Rear end car accidents are among the most common types of traffic collisions that occur on U.S. roads. But although thousands of them happen across the country every day, a rear end crash hardly feels like an everyday event when it happens to you. Even rear end accidents that occur at relatively low speeds can leave victims with severe physical injuries, debilitating income losses, and other life-changing issues. However, if someone else caused the accident, you could potentially file an injury claim to demand accountability and fair compensation from the at-fault party.
Many people assume that the driver in the rear vehicle is automatically at fault for a collision, but the truth is more complicated. Read on to learn more about rear end accidents, how they occur, and who can hold at fault when one happens to you.
Rear End Accident Facts and Statistics
A rear end accident happens when the front of one vehicle crashes into the rear end of another vehicle ahead of it. Rear end accidents are statistically the most common type of accident involving two or more vehicles. If a rear end crash occurs in dense traffic, it can cause a chain reaction that affects multiple other vehicles.
Let’s explore some recent facts and statistics that illustrate the frequency and severity of rear end car accidents:
- Rear end accidents increase the risk of flexion and extension injuries in the neck and fractures of the spine.
- Drivers who use high-speed lanes are more likely to drive closer to one another and have higher chances of being in rear end collisions.
- Younger drivers, higher-income drivers, and drivers who are prone to aggression are also more likely to cause rear end accidents.
- In just one year, 1,457,155 rear end car accidents in the United States constituted 27.8 percent of all traffic accidents.
- As a result of all rear end collisions that year, there were 1,037,665 property damage crashes, 417,062 reported injury crashes, and 2,428 fatal crashes.
- There were 1,014,408 passenger cars, 934,782 light trucks, 94,214 large trucks, 6,167 buses, and 7,376 motorcycles involved in rear end accidents that year.
- Rear end accidents in one year killed 1,633 people, and seriously injured another 483,675.

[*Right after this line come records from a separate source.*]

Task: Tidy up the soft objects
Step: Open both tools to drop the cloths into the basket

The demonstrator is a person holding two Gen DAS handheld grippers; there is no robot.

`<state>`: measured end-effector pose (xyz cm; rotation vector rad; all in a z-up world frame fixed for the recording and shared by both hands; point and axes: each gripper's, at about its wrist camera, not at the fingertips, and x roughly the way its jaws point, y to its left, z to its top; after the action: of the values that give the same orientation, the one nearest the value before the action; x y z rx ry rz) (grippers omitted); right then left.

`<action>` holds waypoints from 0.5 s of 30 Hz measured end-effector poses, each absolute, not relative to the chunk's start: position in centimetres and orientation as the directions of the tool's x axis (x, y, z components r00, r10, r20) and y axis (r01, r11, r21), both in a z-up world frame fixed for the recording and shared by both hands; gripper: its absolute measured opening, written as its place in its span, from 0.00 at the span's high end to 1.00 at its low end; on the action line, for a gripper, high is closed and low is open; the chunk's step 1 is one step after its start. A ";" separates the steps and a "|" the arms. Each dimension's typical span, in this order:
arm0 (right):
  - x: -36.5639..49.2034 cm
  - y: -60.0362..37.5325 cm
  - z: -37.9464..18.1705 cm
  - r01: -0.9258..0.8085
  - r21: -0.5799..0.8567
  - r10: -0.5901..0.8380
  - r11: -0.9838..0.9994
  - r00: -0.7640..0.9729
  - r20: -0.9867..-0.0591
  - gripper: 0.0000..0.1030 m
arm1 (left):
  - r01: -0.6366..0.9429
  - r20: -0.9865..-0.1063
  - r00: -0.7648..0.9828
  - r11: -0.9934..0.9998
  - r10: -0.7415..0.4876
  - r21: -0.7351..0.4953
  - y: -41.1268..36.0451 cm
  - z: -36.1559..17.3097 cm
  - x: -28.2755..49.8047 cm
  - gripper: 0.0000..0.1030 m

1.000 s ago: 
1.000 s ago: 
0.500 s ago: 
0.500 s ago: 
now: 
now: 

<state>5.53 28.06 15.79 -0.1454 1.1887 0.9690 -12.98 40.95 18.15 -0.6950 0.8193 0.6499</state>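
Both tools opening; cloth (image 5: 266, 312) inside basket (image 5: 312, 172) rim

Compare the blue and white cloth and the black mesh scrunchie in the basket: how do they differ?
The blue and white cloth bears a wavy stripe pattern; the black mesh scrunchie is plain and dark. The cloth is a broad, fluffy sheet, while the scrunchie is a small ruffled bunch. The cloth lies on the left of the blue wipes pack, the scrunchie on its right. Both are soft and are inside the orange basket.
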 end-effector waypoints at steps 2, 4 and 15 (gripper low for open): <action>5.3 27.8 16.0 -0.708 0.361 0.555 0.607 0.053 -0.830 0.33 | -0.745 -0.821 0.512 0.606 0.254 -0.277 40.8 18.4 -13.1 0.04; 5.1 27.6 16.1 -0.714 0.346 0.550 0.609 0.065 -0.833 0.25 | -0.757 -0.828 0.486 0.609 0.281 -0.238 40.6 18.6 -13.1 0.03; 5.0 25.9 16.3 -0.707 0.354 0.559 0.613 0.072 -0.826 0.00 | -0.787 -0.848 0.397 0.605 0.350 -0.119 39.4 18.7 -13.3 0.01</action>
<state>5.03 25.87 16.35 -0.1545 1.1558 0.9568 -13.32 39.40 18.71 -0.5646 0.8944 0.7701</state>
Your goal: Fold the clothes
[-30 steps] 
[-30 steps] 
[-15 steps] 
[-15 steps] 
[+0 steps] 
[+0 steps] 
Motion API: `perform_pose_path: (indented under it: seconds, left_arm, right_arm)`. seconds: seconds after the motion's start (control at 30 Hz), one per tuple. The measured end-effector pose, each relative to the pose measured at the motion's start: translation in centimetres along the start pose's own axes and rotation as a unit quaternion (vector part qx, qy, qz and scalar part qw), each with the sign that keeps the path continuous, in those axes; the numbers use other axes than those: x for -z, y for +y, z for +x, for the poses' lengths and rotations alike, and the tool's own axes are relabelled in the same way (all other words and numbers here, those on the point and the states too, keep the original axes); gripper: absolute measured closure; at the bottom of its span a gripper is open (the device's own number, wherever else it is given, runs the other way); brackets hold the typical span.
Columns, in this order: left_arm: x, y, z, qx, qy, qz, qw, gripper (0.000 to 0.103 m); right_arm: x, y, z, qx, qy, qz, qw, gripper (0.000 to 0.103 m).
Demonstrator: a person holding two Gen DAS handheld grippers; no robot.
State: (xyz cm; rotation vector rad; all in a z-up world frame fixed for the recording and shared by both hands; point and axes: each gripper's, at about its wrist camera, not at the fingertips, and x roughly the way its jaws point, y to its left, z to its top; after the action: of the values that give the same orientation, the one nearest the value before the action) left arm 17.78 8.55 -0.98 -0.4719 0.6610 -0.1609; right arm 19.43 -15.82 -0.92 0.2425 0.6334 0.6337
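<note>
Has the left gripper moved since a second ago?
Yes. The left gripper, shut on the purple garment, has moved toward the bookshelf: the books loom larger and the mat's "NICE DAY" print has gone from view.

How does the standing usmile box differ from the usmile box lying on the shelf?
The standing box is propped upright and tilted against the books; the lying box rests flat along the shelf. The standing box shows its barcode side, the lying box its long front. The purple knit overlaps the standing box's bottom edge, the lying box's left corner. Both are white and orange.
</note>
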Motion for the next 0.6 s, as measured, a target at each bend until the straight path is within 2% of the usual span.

When Is the Leading Driver at Fault for a Rear End Accident?
Here are some example scenarios in which a leading driver could be at fault for a rear end accident:
- The leading driver turns or merges into a neighboring lane without signaling.
- The leading driver changes lanes without ensuring enough frontward room for oncoming vehicles to the rear.
- The leading driver suddenly slams on their brakes without warning.
- The leading driver suddenly puts their car in reverse and starts backing up.
- The leading driver stops suddenly in a no-stopping zone.
- The leading driver makes a sudden lane change and cuts off other vehicles.
- The leading driver goes significantly slower than the flow of traffic or drives slower than the minimum posted speed limits.
- The leading driver fails to maintain their vehicle in a safe condition, and a mechanical defect causes their vehicle to stop or slow suddenly.
- The leading driver is driving with broken brake lights.
- The leading driver has a flat and fails to pull over or engage their hazard lights.
- The leading driver “brake checks” another driver by intentionally and suddenly braking in retaliation for perceived tailgating or aggression.
- The leading driver intentionally tries to cause an accident for fraudulent reasons.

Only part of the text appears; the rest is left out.